What the exercise asks:
Return exactly the span of lines in the following data that opens with the line containing "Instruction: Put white" and closes with the line containing "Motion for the". Include nothing else.

Data below:

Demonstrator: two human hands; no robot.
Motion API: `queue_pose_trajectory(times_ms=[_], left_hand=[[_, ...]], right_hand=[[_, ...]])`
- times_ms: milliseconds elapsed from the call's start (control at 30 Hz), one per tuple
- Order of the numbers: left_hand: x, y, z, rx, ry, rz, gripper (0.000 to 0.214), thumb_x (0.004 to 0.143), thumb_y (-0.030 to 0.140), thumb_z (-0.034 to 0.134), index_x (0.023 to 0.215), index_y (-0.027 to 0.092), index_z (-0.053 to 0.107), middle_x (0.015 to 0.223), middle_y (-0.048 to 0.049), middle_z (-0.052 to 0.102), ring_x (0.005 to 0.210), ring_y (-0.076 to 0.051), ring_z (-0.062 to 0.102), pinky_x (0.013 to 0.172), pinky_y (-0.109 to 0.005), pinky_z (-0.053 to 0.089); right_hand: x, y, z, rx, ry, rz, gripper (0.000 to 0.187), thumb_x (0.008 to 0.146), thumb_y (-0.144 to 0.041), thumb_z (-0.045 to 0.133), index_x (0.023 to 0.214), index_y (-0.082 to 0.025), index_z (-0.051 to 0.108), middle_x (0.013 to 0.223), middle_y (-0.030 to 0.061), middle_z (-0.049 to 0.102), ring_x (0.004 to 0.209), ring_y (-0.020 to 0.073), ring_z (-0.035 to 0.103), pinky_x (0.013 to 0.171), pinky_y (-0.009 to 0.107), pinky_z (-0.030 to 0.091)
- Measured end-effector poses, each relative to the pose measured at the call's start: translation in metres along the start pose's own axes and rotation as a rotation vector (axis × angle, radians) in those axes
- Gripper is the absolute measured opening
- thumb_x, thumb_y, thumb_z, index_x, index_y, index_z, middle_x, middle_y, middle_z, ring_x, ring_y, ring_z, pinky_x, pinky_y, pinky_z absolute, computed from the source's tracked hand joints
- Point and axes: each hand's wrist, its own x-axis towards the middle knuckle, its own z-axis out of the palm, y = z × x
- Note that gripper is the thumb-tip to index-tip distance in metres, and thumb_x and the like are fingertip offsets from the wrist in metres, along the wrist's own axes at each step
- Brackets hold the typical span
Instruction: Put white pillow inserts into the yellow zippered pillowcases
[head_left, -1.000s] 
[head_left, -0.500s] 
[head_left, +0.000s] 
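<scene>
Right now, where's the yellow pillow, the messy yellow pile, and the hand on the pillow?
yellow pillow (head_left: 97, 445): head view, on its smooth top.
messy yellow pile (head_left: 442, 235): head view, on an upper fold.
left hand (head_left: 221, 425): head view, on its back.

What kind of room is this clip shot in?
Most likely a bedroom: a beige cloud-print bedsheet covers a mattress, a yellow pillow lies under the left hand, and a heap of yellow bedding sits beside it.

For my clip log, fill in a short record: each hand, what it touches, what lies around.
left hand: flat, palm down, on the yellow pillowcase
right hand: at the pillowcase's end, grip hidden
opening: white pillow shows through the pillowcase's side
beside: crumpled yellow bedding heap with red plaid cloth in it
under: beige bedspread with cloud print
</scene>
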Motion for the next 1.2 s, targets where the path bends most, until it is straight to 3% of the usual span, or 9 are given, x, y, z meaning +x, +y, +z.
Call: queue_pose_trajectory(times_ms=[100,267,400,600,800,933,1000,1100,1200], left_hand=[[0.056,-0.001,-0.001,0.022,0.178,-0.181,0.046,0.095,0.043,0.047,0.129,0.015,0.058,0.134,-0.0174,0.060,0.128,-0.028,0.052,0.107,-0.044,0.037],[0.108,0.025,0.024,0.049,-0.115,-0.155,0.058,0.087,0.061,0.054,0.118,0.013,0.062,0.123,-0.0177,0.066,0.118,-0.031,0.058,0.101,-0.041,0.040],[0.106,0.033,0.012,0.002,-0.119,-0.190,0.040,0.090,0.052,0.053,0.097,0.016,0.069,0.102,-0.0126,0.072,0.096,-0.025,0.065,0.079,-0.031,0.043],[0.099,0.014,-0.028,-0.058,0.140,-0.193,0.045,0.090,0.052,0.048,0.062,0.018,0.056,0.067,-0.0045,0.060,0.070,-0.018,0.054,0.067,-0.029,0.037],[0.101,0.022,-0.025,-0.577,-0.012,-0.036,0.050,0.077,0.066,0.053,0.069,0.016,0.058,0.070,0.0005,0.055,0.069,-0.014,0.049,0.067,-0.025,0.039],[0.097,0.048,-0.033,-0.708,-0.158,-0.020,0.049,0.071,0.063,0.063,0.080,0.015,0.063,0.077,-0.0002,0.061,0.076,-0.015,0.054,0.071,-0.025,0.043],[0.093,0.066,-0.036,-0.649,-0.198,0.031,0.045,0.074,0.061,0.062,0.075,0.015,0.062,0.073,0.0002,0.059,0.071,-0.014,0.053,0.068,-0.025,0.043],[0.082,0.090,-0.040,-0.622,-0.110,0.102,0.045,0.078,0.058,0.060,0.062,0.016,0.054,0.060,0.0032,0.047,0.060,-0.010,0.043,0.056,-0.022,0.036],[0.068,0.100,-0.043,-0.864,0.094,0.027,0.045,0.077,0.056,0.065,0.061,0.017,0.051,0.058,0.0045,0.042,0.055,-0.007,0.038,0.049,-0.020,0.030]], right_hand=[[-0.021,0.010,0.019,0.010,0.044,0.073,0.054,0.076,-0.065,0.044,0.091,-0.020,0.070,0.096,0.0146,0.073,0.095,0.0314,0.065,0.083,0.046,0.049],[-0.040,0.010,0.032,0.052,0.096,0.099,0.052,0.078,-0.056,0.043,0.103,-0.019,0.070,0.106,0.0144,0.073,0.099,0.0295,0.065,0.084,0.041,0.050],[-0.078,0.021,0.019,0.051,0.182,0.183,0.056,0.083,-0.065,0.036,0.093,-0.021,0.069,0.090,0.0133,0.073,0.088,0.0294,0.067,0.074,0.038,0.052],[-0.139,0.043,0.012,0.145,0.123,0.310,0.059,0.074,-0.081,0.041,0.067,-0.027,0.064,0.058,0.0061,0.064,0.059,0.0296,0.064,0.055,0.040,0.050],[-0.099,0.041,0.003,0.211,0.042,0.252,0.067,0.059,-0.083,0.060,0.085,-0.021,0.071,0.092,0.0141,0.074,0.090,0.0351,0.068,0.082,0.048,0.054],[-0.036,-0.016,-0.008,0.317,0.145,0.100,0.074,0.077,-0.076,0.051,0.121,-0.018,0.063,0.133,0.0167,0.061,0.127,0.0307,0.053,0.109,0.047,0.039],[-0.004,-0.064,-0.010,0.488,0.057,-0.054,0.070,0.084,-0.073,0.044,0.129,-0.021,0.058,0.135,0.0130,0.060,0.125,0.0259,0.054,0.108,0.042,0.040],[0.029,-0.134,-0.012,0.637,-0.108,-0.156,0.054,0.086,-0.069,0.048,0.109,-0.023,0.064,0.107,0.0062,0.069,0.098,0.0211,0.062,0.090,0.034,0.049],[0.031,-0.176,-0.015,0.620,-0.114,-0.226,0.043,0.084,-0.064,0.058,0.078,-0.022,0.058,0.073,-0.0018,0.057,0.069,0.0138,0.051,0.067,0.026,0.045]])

Written solution:
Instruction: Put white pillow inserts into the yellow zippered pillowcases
[head_left, -1.000s] 
[head_left, -0.500s] 
[head_left, +0.000s] 
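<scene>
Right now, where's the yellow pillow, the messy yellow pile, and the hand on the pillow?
yellow pillow (head_left: 97, 445): head view, on its smooth top.
messy yellow pile (head_left: 442, 235): head view, on an upper fold.
left hand (head_left: 221, 425): head view, on its back.

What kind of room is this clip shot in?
Most likely a bedroom: a beige cloud-print bedsheet covers a mattress, a yellow pillow lies under the left hand, and a heap of yellow bedding sits beside it.

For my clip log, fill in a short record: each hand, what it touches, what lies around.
left hand: flat, palm down, on the yellow pillowcase
right hand: at the pillowcase's end, grip hidden
opening: white pillow shows through the pillowcase's side
beside: crumpled yellow bedding heap with red plaid cloth in it
under: beige bedspread with cloud print
</scene>
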Motion for the next 1.2 s, targets where the path bends most, until it is straight to 3% of the usual span, or 9 are given, x, y, z meaning +x, +y, +z.

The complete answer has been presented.